Document Type : Original Article

Authors

20.1001.1.27174409.1398.2.1.3.1/DOR

Abstract

In This Paper, A Nonlinear Island Microgrid Model Including Saturation, Limiting Power Change Rate And Time Delay Is Considered And To Control Its Load Frequency, The Proportional Integral Fractional Controller (PI Λ) Is Proposed Due To Its Flexible And Robust Performance. . The Fuzzy Improved Differential Evolution (FDE) Algorithm Has Been Used To Optimally Determine The Parameters Of This Controller With The Aim Of Minimizing The Mean Squares Of The Frequency Changes, Control Effort, And Weight Combination Of Both. Due To The Difficulty Of Accurately Determining The Membership Functions Of The Fuzzy System, Two-Interval Type Fuzzy (IT2F) Has Been Applied. The Maximum Numerical Index Of The Size Of The Frequency Changes And Two Numerical Indices Contrary To The Mean Squares Of The Frequency Changes And The Mean Squares Of The Control Effort Have Been Used To Evaluate The Performance Of The Controlled System. The Sensitivity Of The Proposed Control Scheme Has Been Evaluated By Significantly Increasing And Decreasing The Parameters Of The Microgrid System.
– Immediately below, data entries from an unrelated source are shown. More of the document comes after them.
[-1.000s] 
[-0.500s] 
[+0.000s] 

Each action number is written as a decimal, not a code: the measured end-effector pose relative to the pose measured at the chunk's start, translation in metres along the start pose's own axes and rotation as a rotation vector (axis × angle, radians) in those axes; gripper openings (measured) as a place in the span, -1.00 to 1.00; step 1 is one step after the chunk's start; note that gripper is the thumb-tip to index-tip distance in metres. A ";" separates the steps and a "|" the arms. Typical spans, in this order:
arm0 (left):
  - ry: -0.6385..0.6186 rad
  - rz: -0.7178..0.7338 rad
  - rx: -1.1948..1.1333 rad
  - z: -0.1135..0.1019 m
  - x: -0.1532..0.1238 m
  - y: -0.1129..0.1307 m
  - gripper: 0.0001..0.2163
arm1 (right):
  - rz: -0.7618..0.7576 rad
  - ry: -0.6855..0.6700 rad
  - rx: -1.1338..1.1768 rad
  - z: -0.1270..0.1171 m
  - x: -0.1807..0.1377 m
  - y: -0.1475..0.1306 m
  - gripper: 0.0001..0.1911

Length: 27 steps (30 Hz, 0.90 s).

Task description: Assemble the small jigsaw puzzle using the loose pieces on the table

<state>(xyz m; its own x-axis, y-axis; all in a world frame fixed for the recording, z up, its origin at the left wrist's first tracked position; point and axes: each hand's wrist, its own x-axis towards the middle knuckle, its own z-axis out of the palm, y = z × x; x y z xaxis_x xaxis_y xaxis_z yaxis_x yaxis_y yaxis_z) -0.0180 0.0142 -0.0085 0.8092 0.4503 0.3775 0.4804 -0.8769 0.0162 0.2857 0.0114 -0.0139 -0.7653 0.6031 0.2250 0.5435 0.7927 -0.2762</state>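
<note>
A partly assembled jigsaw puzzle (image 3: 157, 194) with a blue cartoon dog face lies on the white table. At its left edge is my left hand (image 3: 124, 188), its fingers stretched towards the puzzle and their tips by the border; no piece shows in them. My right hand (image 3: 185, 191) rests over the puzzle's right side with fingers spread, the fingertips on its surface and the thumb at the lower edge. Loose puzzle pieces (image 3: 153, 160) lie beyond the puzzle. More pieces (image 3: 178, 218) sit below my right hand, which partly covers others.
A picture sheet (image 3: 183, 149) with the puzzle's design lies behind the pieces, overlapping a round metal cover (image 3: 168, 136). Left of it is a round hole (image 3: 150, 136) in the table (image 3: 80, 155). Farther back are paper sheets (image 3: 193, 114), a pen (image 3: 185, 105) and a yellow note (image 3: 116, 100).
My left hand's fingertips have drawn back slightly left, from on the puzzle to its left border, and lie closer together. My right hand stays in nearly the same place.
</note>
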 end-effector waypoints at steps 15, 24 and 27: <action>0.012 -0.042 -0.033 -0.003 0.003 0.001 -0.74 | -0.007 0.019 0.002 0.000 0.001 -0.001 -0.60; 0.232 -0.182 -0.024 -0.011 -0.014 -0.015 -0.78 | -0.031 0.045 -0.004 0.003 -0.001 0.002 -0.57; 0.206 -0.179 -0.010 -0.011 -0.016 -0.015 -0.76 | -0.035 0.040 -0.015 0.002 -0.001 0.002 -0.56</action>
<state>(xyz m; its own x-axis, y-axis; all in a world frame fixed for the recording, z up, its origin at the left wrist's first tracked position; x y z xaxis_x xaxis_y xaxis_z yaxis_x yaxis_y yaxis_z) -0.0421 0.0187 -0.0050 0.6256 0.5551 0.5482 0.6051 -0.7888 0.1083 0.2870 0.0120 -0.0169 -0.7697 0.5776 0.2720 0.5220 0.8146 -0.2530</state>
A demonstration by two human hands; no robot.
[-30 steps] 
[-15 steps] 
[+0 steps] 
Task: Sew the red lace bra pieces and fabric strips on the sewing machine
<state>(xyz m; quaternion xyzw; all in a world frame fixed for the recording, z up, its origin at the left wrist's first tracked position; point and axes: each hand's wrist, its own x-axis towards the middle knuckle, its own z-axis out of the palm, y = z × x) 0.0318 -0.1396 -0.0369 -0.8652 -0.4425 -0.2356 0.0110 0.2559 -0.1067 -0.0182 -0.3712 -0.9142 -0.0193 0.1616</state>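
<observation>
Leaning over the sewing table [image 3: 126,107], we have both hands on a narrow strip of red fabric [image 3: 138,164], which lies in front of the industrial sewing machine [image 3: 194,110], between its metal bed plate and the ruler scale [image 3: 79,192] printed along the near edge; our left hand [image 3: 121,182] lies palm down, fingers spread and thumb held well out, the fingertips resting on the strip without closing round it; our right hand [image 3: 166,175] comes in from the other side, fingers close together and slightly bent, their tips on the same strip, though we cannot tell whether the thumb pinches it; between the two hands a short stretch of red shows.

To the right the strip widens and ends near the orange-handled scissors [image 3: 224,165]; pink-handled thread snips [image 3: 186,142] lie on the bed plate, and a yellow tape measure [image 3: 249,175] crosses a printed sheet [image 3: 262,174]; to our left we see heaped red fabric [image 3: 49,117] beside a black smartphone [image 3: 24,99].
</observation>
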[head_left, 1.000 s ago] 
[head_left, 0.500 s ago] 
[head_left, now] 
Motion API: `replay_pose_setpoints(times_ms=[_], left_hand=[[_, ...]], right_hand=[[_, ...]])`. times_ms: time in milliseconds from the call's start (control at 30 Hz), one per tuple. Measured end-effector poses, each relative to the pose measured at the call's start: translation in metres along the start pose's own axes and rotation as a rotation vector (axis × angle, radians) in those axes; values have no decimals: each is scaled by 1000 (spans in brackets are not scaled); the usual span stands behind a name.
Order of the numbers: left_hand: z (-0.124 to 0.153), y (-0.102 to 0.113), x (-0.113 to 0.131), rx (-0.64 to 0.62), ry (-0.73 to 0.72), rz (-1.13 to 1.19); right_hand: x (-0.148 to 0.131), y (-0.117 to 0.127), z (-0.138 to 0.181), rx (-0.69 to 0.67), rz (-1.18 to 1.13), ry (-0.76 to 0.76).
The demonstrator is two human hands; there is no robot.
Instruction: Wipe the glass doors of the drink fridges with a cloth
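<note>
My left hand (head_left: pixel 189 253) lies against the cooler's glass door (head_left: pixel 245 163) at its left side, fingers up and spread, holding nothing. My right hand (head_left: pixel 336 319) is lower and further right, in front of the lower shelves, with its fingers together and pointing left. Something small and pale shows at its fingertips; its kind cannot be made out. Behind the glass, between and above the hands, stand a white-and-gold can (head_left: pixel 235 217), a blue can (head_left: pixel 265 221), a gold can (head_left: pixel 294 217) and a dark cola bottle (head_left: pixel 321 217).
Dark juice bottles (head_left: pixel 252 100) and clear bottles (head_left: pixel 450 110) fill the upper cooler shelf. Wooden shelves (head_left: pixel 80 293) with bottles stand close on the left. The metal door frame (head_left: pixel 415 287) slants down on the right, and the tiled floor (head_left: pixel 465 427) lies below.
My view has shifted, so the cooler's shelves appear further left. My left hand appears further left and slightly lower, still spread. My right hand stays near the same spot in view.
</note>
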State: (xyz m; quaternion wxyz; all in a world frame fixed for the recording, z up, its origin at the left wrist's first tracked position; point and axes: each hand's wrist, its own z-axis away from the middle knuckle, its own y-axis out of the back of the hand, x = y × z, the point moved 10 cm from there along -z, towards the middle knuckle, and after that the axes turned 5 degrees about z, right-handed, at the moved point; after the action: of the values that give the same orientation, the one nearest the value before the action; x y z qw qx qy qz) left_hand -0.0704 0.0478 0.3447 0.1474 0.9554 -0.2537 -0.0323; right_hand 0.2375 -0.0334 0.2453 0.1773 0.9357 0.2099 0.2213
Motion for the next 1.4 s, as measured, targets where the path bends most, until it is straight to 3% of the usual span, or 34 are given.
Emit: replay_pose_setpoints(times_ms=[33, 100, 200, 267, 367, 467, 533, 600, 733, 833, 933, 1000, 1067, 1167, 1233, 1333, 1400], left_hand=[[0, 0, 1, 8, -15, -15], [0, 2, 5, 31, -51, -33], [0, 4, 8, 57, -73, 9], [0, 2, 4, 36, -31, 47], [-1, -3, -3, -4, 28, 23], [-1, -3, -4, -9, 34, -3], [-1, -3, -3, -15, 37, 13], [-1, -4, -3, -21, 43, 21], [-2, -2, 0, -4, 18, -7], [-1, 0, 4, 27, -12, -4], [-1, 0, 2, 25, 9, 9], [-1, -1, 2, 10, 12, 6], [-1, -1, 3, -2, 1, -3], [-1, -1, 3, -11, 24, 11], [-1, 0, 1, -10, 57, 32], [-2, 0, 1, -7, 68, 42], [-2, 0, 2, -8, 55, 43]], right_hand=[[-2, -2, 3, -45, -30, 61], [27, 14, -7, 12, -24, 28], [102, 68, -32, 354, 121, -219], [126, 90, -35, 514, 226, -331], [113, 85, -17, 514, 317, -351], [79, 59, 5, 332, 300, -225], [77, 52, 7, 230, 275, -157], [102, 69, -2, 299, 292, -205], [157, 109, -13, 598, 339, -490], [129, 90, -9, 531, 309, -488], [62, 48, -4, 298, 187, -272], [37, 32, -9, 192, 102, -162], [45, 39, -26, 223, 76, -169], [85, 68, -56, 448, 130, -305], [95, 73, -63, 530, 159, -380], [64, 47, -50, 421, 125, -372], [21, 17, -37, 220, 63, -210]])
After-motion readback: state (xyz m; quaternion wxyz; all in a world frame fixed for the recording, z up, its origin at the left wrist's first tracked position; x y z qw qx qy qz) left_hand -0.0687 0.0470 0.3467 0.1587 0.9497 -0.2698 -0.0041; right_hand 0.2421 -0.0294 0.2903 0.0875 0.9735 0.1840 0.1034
The Simulation Results Confirm the Optimal and Robust Performance of the Controller

Keywords


[۱] جمشیدی، ف.، قنبریان، م. م. (۱۳۹۶) طراحی کنترل کننده PID مرتبه کسری فازی بهینه شده با الگوریتم رقابت استعماری به منظور کنترل مقاوم فرکانس ریزشبکه جزیره ای. مجله هوش محاسباتی در مهندسی برق، دوره ۸، شماره ۱، صص۵۱ تا ۶۲.
 
[2] شایقی، ح.، آریان پور، ح. (۱۳۹۵) طراحی مقاوم کنترل کننده فازی PID بلادرنگ مبتنی بر الگوریتم بهبودیافته تکامل تفاضلی برای کنترل فرکانس ریز شبکه جزیره ای با در نظر گرفتن عوامل غیر خطی و عدم قطعیتها. مجله مهندسی برق دانشگاه تبریز، شماره ۴۶، دوره ۳، صص ۲۴۱ تا ۲۵۶.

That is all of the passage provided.